Warriors confirmed an early September pre-season friendly with Newcastle Red Bulls on 5 September 2026. The match starts at 5pm. It will be the first time that Glasgow Warriors played the Newcastle side since April 2022 when the Glasgow Warriors won a European Challenge Cup match with the then Newcastle Falcons by 29 points to 19 points.

A pre-season friendly was announced, with last year's hosts Bath, this time heading north. The match however with not be played at Scotstoun; instead Glasgow Warriors will play the match at the High School of Glasgow's rugby ground at the Old Anniesland complex.
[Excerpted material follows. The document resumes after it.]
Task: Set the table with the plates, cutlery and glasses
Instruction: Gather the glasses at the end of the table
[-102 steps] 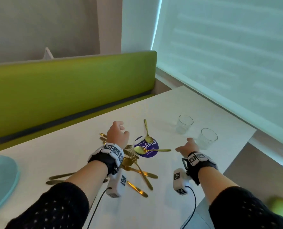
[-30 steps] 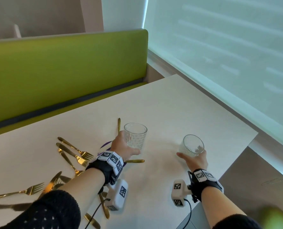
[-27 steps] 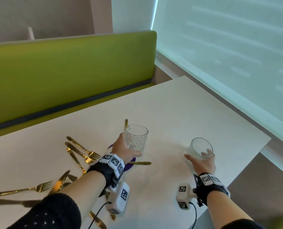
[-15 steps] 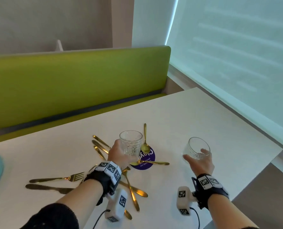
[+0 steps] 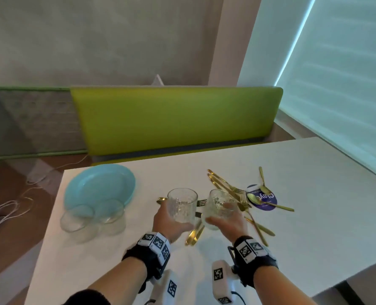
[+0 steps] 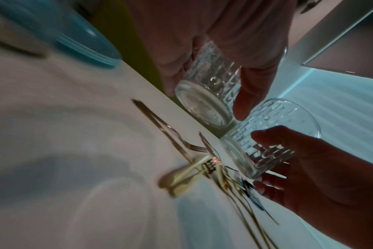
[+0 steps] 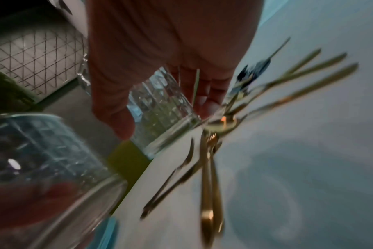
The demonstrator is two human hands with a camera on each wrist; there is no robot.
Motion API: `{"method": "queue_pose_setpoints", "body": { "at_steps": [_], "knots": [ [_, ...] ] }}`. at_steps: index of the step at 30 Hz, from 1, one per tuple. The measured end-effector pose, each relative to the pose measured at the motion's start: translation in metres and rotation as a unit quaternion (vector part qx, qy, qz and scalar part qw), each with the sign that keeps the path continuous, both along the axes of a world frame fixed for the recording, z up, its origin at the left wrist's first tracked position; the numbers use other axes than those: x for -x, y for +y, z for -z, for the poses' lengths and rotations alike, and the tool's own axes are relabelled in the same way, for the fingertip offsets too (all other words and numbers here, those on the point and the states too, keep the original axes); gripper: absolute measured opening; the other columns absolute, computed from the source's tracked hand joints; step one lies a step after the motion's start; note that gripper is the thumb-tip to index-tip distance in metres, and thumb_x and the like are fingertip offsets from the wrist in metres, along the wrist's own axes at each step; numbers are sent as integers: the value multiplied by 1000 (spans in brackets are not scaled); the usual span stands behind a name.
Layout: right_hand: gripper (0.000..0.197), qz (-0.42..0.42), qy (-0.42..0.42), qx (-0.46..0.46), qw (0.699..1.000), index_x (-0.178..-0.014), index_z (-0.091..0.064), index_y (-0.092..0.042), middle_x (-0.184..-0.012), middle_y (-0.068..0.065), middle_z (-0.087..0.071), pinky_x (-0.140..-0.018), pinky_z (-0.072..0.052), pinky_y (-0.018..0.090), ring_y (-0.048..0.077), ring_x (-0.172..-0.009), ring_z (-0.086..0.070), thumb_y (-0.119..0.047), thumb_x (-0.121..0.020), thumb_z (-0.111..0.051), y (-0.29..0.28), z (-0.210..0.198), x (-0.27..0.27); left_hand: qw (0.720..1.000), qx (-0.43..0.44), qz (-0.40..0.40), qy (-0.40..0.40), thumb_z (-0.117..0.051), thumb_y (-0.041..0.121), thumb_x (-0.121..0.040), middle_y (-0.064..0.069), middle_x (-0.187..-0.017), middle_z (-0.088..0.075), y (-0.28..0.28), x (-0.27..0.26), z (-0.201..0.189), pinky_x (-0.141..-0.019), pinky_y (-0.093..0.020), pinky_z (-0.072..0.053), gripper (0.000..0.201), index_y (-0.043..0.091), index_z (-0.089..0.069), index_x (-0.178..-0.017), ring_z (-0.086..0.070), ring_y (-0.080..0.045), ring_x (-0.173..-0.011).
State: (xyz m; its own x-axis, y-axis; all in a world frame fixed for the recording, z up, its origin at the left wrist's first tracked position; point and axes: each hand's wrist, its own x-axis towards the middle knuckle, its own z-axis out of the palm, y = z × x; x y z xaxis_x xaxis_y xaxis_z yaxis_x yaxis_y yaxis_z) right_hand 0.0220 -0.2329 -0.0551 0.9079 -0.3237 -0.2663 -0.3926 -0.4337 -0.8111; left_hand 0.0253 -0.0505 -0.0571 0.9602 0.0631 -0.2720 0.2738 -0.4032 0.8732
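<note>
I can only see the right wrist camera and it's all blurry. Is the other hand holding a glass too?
Observer: Yes. The left hand grips a patterned glass, held upright close beside the other glass.
Operator: Where are the plates?
Observer: A light blue plate lies near the far left corner of the table.
Operator: Is anything next to it?
Observer: Two clear glass bowls stand at its near edge.

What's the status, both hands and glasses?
Left hand grips one glass, right hand the other glass. Both airborne. Gold cutlery scattered below.
</note>
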Motion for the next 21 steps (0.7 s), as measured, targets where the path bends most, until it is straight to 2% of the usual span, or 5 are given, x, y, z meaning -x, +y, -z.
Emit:
{"method": "queue_pose_setpoints", "body": {
  "at_steps": [3,8,11,17,21],
  "knots": [
    [71,-38,28,0,999,-120,-52,-18,-115,3,-62,-88,-49,27,18,-100,-59,-26,-58,-87,54,10,16,999,-21,-39,11,-85,18,-57,-7,-129,-56,47,26,10,-94,-24,-42,84,12,-44,-130,-54,-23,-116],
    [75,-114,65,24,991,-126,-48,-17,-126,5,-58,-96,-45,28,19,-116,-54,-28,-62,-85,121,16,30,995,-56,-85,23,-85,15,-58,-8,-133,-54,116,57,26,-96,-25,-40,86,10,-42,-133,-52,-24,-121],
    [77,-143,75,33,986,-128,-46,-19,-127,4,-56,-97,-44,28,20,-117,-53,-29,-62,-85,149,21,34,991,-65,-110,25,-86,14,-57,-8,-132,-54,147,71,36,-91,-23,-39,85,10,-44,-130,-52,-23,-120],
    [79,-200,86,57,974,-128,-45,-19,-125,3,-56,-93,-44,25,19,-115,-53,-31,-60,-84,190,33,39,985,-68,-151,50,-90,19,-52,-6,-124,-56,187,90,50,-93,-31,-43,86,12,-44,-124,-54,-26,-114],
    [79,-218,94,62,969,-129,-45,-18,-125,4,-55,-93,-44,25,19,-116,-52,-31,-61,-84,209,39,44,980,-60,-181,61,-90,17,-52,-8,-128,-55,203,100,59,-96,-31,-41,89,10,-43,-128,-53,-27,-118]
  ]
}}
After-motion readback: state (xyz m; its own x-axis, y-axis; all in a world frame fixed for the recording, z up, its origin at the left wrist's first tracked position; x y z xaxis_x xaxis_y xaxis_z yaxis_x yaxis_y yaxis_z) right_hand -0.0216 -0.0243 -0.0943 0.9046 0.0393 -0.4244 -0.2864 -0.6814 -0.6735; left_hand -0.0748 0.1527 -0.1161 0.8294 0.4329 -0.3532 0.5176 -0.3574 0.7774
Glasgow Warriors are no strangers to Old Anniesland, they played some Celtic League matches there back in the day, but it has been over twenty years since they last played there. Coincidentally that match was also played on 18 September; back in 2004-05 season and then Glasgow Warriors beat their oldest rival Edinburgh Rugby in a 12-10 derby win, in a towsy match where at one point they were down to 13 players.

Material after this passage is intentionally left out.